Monday, June 24, 2019

SHANGHAI SOUP

A recent dinner: Shanghai soup with meatballs. The meatballs were a smaller variation on 'lions heads' (迷你獅子頭 'mai nei si ji tau') with Shanghai wheat noodles (上海麵 'seung hoi min') and shredded fresh mustard cabbage (芥菜 'gai choi'). Touch of ginger, touch of red oil.
And a touch of porkfat.

Lion's head meatballs are the basic pork meatball with a little spicing, and chopped water chestnut (馬蹄 'maa tai') for crunch, braised and then wetly steam-finished. On a bed of something cabbage-like, four to a pot. They're considered a Shanghai thing, even though the cook who made them for you was probably Cantonese. They had to be 'mini' (迷你) of course, because there was only one diner (me). Usually lion's heads are big 'uns.
The mane is represented by cabbage or lettuce.


The soup came into play because I like noodles for slurping, and I needed a starch. Broth, dash of soy, pinch of sugar. Dump everything into a bowl, drizzle in a little Chekiang vinegar and add some sambal, then plonk myself down in the teevee-computer room to read and eat.


Heaven between chopsticks.


上海肉丸湯麵
Canto pronunciation: 'seung hoi yiuk yuen tong min'.


It's not particularly that I want to eat alone, but I like my own cooking, and my tastes have grown up since my youth. I do not wish to have meatloaf, or steak and potatoes. Or the Wasp versions of spaghetti and chops.

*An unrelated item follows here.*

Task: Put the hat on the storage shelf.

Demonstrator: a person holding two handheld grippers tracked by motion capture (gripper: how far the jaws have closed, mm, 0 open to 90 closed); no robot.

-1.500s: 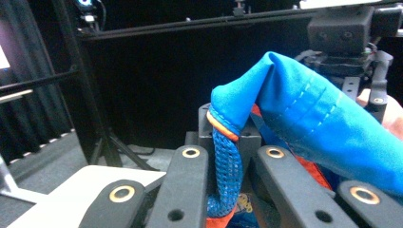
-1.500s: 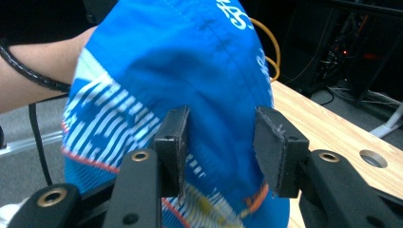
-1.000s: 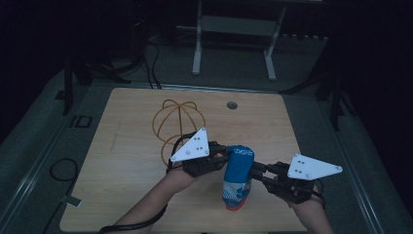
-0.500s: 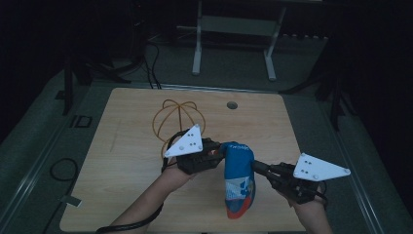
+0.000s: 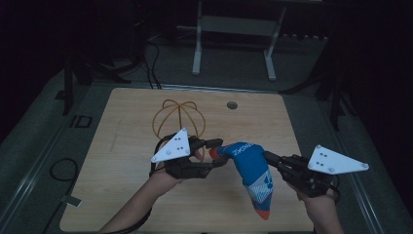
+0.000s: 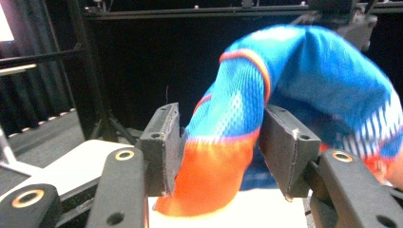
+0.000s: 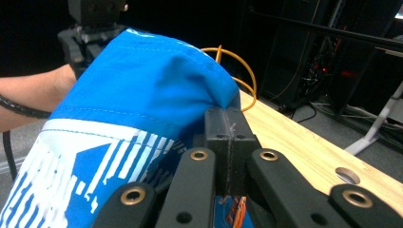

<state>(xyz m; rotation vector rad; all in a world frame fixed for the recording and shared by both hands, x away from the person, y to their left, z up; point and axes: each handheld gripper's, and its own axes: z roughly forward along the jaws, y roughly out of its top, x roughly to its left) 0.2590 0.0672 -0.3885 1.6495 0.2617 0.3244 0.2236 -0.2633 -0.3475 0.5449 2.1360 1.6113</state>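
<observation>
While the blue sock (image 5: 251,170) hangs above the table (image 5: 126,161) between the left gripper (image 5: 214,152) and right gripper (image 5: 269,158) in the high view, I judge steady, even tension keeps it from slipping. Seen from the left gripper view, the jaws stand partly apart, clamping the sock's orange end. Seen from the right gripper view, the jaws are pressed together, pinching blue fabric, near the wire ball (image 7: 237,71).
</observation>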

So, by long habit, I cook for myself. It's by no means an apathetic lack of choice thing. It's more like a life-style. San Francisco enthusiasm.




For your information, I am not from Shanghai, nor even Cantonese. Dutch-American ancestry. We went to Holland when I was two years old, I came back when I was college age. Dutch speaking, conversant in Cantonese, German, Indonesian. Foul-tongued when alone, multiple ways.